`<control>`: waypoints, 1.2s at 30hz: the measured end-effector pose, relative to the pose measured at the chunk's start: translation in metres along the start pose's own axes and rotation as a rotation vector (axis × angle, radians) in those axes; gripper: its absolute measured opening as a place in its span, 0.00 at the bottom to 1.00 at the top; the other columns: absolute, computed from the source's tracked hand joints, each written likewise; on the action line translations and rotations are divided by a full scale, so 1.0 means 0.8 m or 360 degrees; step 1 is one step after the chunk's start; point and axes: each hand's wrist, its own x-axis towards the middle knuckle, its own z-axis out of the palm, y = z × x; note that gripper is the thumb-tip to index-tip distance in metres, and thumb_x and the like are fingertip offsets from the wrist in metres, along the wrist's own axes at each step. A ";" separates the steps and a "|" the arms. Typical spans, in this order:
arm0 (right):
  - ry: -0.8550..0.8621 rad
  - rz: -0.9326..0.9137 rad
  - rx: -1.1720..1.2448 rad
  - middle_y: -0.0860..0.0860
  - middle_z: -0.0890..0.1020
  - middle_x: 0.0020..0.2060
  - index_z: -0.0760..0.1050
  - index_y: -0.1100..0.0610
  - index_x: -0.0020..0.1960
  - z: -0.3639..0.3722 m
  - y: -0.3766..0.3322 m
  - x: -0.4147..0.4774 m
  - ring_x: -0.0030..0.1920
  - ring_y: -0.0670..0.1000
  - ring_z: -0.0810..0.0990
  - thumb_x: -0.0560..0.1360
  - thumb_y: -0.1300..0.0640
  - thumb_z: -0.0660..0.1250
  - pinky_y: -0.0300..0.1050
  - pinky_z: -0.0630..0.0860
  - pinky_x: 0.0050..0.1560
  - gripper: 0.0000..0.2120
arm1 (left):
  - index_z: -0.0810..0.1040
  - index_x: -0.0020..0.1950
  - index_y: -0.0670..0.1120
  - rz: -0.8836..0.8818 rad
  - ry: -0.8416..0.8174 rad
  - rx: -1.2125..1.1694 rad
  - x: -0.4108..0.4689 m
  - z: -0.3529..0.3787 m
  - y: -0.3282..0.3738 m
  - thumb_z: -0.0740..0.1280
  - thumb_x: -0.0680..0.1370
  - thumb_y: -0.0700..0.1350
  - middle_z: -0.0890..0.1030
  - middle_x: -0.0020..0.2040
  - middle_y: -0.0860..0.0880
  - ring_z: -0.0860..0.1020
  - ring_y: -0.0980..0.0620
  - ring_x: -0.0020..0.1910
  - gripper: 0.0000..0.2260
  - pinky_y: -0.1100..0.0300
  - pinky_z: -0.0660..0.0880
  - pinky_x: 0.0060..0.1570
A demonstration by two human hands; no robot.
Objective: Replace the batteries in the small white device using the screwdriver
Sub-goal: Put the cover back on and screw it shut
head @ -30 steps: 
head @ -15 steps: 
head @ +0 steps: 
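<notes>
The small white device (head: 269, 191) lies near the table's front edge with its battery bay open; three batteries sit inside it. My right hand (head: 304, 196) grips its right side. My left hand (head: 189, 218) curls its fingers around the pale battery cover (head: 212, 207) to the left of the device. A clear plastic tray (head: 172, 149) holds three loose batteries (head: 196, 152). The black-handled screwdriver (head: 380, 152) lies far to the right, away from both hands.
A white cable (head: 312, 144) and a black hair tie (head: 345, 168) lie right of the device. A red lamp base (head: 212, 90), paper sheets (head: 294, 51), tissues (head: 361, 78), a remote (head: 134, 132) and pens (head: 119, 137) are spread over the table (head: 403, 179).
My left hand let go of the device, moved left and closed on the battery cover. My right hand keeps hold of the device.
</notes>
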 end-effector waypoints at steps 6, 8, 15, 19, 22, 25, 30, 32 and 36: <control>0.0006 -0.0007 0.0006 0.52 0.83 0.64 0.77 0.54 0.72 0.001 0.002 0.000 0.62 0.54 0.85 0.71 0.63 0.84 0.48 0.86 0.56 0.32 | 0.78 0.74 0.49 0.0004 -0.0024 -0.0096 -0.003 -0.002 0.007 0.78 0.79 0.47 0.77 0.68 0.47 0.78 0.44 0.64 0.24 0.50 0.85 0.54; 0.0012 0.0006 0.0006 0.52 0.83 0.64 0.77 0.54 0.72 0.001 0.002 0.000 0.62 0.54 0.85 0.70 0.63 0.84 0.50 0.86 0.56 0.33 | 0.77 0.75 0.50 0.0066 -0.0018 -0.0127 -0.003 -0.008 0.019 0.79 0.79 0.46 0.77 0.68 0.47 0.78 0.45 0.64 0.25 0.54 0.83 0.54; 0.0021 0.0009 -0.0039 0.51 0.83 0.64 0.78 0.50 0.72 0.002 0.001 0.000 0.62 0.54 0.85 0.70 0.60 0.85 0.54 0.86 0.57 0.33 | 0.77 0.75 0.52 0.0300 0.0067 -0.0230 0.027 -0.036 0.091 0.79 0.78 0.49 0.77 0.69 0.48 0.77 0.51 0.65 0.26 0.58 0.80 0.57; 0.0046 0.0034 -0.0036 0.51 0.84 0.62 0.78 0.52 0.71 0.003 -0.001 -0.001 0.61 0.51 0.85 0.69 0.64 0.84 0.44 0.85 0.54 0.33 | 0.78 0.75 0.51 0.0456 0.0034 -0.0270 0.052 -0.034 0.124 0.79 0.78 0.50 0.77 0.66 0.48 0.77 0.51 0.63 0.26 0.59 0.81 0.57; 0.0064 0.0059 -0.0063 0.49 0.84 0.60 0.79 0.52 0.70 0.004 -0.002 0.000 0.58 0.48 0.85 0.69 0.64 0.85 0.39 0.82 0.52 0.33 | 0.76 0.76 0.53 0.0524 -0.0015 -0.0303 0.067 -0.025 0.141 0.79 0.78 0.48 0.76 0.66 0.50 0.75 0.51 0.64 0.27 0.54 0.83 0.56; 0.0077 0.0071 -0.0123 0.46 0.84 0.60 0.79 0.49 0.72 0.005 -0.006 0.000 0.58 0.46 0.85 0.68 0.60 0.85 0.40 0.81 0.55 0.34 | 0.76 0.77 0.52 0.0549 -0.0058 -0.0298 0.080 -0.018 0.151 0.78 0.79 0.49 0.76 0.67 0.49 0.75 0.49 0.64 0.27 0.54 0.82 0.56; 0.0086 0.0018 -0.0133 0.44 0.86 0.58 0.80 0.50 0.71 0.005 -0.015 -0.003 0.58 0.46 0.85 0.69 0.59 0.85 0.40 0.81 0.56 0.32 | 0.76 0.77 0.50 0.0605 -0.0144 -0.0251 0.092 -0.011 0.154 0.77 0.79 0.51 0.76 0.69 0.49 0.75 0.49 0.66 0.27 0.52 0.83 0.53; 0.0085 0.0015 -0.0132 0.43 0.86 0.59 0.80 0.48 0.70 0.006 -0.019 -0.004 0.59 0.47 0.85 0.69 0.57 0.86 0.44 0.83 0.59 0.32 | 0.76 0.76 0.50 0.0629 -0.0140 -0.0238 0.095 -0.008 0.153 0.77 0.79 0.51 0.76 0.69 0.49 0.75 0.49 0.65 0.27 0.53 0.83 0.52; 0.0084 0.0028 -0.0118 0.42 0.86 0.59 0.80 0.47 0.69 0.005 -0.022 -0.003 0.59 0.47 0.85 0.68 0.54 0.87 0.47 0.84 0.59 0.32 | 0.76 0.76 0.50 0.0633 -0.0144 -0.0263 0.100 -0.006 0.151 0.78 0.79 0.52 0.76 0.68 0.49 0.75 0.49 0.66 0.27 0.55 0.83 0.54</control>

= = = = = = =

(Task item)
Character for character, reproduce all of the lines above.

(Exercise result)
`<control>`: waypoints, 1.2s at 30hz: the measured end-effector pose, relative to the pose measured at the chunk's start: translation in metres along the start pose's own axes and rotation as a rotation vector (axis × angle, radians) in those axes; gripper: its absolute measured opening as a place in its span, 0.00 at the bottom to 1.00 at the top; the other columns: absolute, computed from the source's tracked hand joints, each written likewise; on the action line translations and rotations are divided by a full scale, so 1.0 means 0.8 m or 360 degrees; step 1 is one step after the chunk's start; point and axes: each hand's wrist, its own x-axis towards the middle knuckle, its own z-axis out of the palm, y = z × x; note that gripper is the thumb-tip to index-tip distance in metres, and thumb_x and the like are fingertip offsets from the wrist in metres, along the wrist's own axes at each step. A ";" separates the steps and a "|" the arms. Typical spans, in this order:
arm0 (right):
  - ry: -0.8550..0.8621 rad
  - rz: -0.9326..0.9137 rad
  - rx: -1.1720..1.2448 rad
  - middle_y: -0.0860..0.0860
  - middle_z: -0.0890..0.1020
  - middle_x: 0.0020..0.2060
  - index_z: -0.0760..0.1050
  - index_y: -0.1100..0.0610
  - index_x: -0.0020..0.1960
  - z: -0.3639..0.3722 m
  - y: -0.3766..0.3322 m
  - x: -0.4147..0.4774 m
  - ring_x: -0.0030..0.1920
  - ring_y: -0.0670..0.1000
  - ring_z: -0.0810..0.0990
  - thumb_x: -0.0560..0.1360
  - thumb_y: -0.1300..0.0640
  - thumb_z: -0.0660..0.1250
  - pinky_y: -0.0300..0.1050
  - pinky_z: -0.0630..0.0860
  - pinky_x: 0.0050..0.1560
  - gripper: 0.0000..0.2120
arm1 (left):
  - index_z: -0.0810..0.1040
  - index_x: -0.0020..0.1950
  - index_y: -0.0670..0.1120
  - rz: -0.8836..0.8818 rad
  - ry: -0.8416..0.8174 rad
  - rx: -1.2125..1.1694 rad
  - x: -0.4108..0.4689 m
  - z: -0.3529..0.3787 m
  - y: -0.3282..0.3738 m
  - thumb_z: -0.0740..0.1280
  - thumb_x: -0.0680..0.1370
  - thumb_y: -0.0700..0.1350
  - middle_z: -0.0890..0.1030
  - middle_x: -0.0020..0.2040
  - middle_y: -0.0860..0.0880
  - ring_z: -0.0860..0.1020
  - ring_y: -0.0980..0.0620
  - ring_x: -0.0020..0.1910
  - gripper: 0.0000..0.2260
  - pinky_y: -0.1100..0.0300
  - pinky_z: -0.0660..0.0880
  - pinky_x: 0.0060..0.1570
A demonstration by two human hands; no robot.
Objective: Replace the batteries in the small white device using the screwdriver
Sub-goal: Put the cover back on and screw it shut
head @ -30 steps: 
head @ -15 steps: 
head @ +0 steps: 
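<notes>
The small white device (head: 269, 191) lies near the table's front edge with its battery bay open; three batteries sit inside it. My right hand (head: 304, 196) grips its right side. My left hand (head: 189, 218) curls its fingers around the pale battery cover (head: 212, 207) to the left of the device. A clear plastic tray (head: 172, 149) holds three loose batteries (head: 196, 152). The black-handled screwdriver (head: 380, 152) lies far to the right, away from both hands.
A white cable (head: 312, 144) and a black hair tie (head: 345, 168) lie right of the device. A red lamp base (head: 212, 90), paper sheets (head: 294, 51), tissues (head: 361, 78), a remote (head: 134, 132) and pens (head: 119, 137) are spread over the table (head: 403, 179).
My left hand let go of the device, moved left and closed on the battery cover. My right hand keeps hold of the device.
</notes>
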 end-effector waypoints at steps 6, 8, 15, 19, 22, 25, 30, 32 and 36: <control>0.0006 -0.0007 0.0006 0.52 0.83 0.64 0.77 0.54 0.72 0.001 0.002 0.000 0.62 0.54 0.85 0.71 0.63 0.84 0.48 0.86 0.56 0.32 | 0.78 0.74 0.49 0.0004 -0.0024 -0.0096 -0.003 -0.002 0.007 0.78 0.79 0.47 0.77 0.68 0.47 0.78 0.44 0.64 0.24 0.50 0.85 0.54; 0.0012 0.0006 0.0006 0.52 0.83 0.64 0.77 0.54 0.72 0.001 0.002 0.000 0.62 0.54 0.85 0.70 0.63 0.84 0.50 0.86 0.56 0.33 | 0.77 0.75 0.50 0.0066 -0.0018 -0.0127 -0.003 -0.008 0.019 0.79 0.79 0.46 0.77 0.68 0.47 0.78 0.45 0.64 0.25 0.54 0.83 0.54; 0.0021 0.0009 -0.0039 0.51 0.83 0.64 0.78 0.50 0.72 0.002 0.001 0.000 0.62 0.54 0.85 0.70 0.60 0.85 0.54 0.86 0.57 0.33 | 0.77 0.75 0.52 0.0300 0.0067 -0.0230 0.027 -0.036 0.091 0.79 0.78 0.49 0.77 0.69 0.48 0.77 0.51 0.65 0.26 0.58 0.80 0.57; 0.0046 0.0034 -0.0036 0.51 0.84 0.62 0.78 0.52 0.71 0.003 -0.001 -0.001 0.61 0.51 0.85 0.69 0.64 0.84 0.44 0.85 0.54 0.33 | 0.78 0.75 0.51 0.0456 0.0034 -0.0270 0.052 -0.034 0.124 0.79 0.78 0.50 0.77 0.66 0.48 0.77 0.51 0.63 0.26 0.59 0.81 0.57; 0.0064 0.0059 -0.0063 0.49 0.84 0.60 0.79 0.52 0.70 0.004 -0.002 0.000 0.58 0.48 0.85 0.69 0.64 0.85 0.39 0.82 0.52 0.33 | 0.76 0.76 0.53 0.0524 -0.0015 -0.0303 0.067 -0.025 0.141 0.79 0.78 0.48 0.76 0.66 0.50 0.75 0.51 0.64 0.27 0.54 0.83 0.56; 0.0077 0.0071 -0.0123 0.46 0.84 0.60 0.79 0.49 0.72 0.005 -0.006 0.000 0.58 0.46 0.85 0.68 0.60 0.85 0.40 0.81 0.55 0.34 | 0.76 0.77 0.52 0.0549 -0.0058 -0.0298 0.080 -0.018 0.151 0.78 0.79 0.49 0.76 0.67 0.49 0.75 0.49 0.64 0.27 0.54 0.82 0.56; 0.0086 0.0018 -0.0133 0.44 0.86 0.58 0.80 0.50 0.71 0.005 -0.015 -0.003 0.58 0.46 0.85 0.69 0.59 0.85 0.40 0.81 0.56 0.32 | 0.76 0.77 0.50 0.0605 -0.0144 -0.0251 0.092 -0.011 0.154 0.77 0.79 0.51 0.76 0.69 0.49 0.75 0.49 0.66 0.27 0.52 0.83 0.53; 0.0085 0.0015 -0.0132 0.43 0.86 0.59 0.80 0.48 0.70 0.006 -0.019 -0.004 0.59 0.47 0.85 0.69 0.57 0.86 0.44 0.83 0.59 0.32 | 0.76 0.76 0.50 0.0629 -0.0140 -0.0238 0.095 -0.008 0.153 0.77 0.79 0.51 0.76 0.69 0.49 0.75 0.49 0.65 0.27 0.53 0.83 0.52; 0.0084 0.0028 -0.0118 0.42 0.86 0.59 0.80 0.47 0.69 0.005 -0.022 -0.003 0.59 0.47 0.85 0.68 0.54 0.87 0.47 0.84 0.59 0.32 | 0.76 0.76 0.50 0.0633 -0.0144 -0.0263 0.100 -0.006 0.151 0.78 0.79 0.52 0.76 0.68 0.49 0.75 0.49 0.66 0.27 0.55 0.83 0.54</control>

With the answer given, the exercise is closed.